■ **Your instructions**
Whenever a line contains the string "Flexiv", copy it out of the entries.

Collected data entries
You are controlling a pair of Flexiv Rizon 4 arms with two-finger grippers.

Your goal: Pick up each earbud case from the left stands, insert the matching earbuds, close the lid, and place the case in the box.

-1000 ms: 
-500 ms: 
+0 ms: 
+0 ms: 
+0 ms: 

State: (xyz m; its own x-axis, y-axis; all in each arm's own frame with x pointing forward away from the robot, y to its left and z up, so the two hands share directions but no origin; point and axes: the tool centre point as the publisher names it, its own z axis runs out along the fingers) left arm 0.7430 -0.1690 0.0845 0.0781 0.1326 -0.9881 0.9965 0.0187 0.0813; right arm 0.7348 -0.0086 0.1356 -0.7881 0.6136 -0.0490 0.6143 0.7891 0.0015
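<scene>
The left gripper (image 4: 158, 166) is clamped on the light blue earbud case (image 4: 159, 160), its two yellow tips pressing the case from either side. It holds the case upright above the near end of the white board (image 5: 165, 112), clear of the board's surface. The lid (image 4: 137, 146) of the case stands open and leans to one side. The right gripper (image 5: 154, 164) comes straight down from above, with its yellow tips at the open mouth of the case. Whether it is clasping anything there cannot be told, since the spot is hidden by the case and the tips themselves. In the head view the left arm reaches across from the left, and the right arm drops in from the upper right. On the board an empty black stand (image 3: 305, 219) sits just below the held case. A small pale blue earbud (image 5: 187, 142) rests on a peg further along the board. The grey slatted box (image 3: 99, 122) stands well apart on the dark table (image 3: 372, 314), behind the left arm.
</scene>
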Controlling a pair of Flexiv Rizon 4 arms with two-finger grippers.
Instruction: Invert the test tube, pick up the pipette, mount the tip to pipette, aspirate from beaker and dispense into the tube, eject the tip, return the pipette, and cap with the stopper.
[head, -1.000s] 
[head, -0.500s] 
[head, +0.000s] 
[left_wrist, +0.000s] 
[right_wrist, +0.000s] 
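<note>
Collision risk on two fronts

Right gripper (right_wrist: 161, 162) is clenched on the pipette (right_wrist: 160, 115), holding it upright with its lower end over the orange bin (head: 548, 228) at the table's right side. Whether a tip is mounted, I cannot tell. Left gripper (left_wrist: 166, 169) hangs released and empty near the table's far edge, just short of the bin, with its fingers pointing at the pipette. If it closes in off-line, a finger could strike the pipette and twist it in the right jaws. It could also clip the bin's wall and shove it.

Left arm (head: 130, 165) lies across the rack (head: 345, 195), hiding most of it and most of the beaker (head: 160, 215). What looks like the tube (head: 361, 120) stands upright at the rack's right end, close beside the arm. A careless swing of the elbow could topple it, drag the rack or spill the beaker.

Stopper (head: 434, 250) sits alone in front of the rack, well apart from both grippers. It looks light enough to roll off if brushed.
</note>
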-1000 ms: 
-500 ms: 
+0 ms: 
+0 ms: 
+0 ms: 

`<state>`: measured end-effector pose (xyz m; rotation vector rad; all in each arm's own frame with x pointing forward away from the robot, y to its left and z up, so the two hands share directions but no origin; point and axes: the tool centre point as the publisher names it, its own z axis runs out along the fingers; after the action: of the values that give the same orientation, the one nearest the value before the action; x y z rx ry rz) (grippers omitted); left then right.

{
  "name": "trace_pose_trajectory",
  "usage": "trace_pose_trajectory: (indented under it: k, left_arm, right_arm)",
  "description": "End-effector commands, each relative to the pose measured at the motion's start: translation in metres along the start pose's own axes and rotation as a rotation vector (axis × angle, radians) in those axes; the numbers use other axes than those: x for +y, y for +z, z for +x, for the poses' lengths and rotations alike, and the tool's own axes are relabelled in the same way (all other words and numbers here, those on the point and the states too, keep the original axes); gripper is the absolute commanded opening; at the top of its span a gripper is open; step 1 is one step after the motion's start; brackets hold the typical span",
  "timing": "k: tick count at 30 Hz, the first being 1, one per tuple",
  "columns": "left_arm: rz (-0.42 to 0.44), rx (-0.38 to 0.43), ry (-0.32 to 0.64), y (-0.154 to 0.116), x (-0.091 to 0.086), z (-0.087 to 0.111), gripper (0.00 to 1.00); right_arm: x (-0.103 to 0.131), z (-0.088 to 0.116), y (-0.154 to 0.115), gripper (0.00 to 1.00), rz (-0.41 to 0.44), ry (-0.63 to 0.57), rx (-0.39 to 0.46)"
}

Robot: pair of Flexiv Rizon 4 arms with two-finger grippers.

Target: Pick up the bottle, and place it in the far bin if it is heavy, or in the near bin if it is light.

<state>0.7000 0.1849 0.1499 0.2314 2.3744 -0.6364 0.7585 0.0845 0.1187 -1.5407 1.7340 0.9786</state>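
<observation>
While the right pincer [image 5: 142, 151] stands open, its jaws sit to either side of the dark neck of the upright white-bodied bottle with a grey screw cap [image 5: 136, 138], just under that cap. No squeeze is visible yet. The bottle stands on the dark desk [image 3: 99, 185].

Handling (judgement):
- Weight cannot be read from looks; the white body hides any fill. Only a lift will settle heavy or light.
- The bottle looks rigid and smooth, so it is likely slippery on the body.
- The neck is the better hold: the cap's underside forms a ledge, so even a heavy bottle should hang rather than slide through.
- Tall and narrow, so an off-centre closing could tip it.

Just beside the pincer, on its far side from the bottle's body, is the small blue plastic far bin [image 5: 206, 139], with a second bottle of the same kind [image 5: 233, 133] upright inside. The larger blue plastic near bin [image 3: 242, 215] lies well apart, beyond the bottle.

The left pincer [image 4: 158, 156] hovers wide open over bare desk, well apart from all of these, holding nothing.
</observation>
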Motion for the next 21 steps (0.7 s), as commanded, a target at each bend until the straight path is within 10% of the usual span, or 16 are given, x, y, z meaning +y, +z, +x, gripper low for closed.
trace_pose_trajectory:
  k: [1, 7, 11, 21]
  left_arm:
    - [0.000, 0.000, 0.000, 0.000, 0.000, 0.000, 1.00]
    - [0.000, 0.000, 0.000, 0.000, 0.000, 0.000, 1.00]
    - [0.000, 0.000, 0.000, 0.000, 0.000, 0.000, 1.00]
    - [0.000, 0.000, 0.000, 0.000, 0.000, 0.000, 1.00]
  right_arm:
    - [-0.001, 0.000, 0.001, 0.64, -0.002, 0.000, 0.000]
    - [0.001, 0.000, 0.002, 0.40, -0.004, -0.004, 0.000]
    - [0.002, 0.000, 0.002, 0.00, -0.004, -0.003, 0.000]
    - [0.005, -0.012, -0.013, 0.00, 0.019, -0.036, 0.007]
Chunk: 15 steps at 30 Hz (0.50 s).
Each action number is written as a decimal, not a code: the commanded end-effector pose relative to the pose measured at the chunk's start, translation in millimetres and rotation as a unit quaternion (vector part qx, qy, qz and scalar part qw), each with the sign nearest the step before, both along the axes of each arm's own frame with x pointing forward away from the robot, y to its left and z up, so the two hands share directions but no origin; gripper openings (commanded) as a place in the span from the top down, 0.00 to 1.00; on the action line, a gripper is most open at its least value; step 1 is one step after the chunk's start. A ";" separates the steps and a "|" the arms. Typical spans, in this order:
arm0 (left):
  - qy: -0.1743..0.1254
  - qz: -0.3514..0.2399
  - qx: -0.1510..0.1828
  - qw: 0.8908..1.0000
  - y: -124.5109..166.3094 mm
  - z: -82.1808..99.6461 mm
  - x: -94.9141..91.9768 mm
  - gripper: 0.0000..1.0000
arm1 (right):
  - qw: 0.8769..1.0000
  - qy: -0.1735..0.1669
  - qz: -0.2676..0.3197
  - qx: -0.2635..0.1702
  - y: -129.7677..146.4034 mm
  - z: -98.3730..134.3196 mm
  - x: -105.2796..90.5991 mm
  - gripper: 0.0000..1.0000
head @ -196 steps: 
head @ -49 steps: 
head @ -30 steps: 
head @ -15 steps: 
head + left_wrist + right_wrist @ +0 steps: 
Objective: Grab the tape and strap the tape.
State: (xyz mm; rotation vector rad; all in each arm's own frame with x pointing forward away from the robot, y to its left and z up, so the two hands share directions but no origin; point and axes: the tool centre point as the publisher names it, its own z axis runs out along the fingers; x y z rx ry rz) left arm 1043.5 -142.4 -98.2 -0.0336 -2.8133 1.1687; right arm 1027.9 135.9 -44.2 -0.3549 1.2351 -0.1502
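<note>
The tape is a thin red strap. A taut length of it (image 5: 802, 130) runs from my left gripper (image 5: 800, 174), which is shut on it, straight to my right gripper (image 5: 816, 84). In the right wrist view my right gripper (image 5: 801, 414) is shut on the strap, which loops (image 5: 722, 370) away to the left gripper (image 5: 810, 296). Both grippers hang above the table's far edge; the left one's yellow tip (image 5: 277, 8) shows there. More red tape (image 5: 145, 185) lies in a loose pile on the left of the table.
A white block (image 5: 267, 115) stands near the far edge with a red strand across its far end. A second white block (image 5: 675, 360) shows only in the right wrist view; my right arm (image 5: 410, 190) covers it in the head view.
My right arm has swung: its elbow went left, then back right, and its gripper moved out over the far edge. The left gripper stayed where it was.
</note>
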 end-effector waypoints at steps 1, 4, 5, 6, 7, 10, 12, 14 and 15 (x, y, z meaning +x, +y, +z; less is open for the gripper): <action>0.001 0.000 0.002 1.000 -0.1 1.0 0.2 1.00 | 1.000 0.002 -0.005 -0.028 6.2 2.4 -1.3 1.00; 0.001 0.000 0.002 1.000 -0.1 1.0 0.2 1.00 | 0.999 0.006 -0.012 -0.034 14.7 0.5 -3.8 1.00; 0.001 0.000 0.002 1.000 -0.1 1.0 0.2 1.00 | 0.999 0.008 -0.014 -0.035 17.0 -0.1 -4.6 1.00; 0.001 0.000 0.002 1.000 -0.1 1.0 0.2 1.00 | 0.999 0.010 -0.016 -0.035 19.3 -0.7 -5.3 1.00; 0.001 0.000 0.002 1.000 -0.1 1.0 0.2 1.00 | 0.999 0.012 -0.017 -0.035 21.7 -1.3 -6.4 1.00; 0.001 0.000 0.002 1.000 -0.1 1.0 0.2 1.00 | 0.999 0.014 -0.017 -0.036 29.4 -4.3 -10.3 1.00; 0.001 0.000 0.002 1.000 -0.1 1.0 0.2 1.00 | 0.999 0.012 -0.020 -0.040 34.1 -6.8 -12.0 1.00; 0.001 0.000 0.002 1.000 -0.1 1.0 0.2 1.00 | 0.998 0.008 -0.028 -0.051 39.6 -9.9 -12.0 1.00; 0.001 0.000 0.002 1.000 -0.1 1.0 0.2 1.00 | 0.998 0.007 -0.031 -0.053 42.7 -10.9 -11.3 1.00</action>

■ **Answer for this exercise**
You are controlling a pair of Flexiv Rizon 4 arms with two-finger grippers.
Controlling a pair of Flexiv Rizon 4 arms with two-finger grippers.
Robot: pair of Flexiv Rizon 4 arms with two-finger grippers.

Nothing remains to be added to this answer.